TASK INSTRUCTIONS:
Each of the lines below must be restated exactly.

DATA:
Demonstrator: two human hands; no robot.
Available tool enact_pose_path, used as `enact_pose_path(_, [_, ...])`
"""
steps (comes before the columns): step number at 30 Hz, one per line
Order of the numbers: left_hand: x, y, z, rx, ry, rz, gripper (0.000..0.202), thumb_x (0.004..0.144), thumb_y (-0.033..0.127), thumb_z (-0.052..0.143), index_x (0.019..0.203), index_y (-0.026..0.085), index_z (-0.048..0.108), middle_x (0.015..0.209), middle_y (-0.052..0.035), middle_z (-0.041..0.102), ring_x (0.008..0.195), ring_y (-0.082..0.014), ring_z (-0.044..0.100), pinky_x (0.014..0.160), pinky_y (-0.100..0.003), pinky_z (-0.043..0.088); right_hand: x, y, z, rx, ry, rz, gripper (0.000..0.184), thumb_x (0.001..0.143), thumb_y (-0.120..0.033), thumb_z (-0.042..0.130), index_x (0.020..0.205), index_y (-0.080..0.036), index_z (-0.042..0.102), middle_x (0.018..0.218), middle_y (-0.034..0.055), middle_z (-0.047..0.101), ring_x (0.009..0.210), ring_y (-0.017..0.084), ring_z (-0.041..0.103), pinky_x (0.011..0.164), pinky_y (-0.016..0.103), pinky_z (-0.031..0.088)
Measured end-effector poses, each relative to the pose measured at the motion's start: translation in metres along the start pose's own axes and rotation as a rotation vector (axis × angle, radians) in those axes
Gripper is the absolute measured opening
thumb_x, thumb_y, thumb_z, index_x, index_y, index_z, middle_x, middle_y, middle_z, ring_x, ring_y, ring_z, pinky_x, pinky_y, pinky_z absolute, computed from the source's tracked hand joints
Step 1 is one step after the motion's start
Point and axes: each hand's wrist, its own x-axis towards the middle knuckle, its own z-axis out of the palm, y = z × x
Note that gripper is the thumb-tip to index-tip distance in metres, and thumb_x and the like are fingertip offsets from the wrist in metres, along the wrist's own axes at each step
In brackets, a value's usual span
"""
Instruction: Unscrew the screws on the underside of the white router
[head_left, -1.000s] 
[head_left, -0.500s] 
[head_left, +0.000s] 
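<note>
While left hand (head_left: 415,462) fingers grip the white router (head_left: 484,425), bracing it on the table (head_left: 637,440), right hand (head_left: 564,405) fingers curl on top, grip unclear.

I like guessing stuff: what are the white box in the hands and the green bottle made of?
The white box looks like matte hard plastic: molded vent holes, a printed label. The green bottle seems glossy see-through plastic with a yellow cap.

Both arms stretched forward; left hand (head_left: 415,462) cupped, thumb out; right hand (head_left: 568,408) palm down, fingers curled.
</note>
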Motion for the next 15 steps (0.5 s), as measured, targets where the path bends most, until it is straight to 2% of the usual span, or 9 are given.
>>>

THE ANSWER:
Demonstrator: two human hands; no robot.
Available tool enact_pose_path, used as `enact_pose_path(_, [_, ...])`
"""
steps (comes before the columns): step number at 30 Hz, one per line
Order of the numbers: left_hand: x, y, z, rx, ry, rz, gripper (0.000..0.202), thumb_x (0.004..0.144), thumb_y (-0.033..0.127), thumb_z (-0.052..0.143), index_x (0.019..0.203), index_y (-0.026..0.085), index_z (-0.048..0.108), middle_x (0.015..0.209), middle_y (-0.052..0.035), middle_z (-0.041..0.102), ring_x (0.008..0.195), ring_y (-0.082..0.014), ring_z (-0.044..0.100), pinky_x (0.014..0.160), pinky_y (-0.100..0.003), pinky_z (-0.043..0.088); right_hand: x, y, z, rx, ry, rz, gripper (0.000..0.184), thumb_x (0.001..0.143), thumb_y (-0.120..0.033), thumb_z (-0.042..0.130), index_x (0.020..0.205), index_y (-0.080..0.036), index_z (-0.042..0.102), middle_x (0.018..0.218), middle_y (-0.034..0.055), middle_z (-0.047..0.101), ring_x (0.009..0.210), ring_y (-0.017..0.084), ring_z (-0.041..0.103), pinky_x (0.011..0.164), pinky_y (-0.016..0.103), pinky_z (-0.031..0.088)
Measured end-effector poses, each relative to the pose measured at the motion's start: translation in metres along the start pose's own axes and rotation as a rotation vector (axis × angle, radians) in those axes
Gripper is the absolute measured opening
thumb_x, thumb_y, thumb_z, index_x, index_y, index_z, middle_x, middle_y, middle_z, ring_x, ring_y, ring_z, pinky_x, pinky_y, pinky_z absolute, computed from the source's tracked hand joints
Step 1 is one step after the motion's start
Point and axes: each hand's wrist, its own x-axis towards the middle knuckle, its own z-axis out of the palm, y = z × x
Note that gripper is the thumb-tip to index-tip distance in metres, and thumb_x and the like are fingertip offsets from the wrist in metres, along the wrist's own axes at each step
In brackets, a value's usual span
"""
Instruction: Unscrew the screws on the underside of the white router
[head_left, -1.000s] 
[head_left, -0.500s] 
[head_left, +0.000s] 
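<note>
While left hand (head_left: 415,462) fingers grip the white router (head_left: 484,425), bracing it on the table (head_left: 637,440), right hand (head_left: 564,405) fingers curl on top, grip unclear.

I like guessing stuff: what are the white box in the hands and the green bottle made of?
The white box looks like matte hard plastic: molded vent holes, a printed label. The green bottle seems glossy see-through plastic with a yellow cap.

Both arms stretched forward; left hand (head_left: 415,462) cupped, thumb out; right hand (head_left: 568,408) palm down, fingers curled.
</note>
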Motion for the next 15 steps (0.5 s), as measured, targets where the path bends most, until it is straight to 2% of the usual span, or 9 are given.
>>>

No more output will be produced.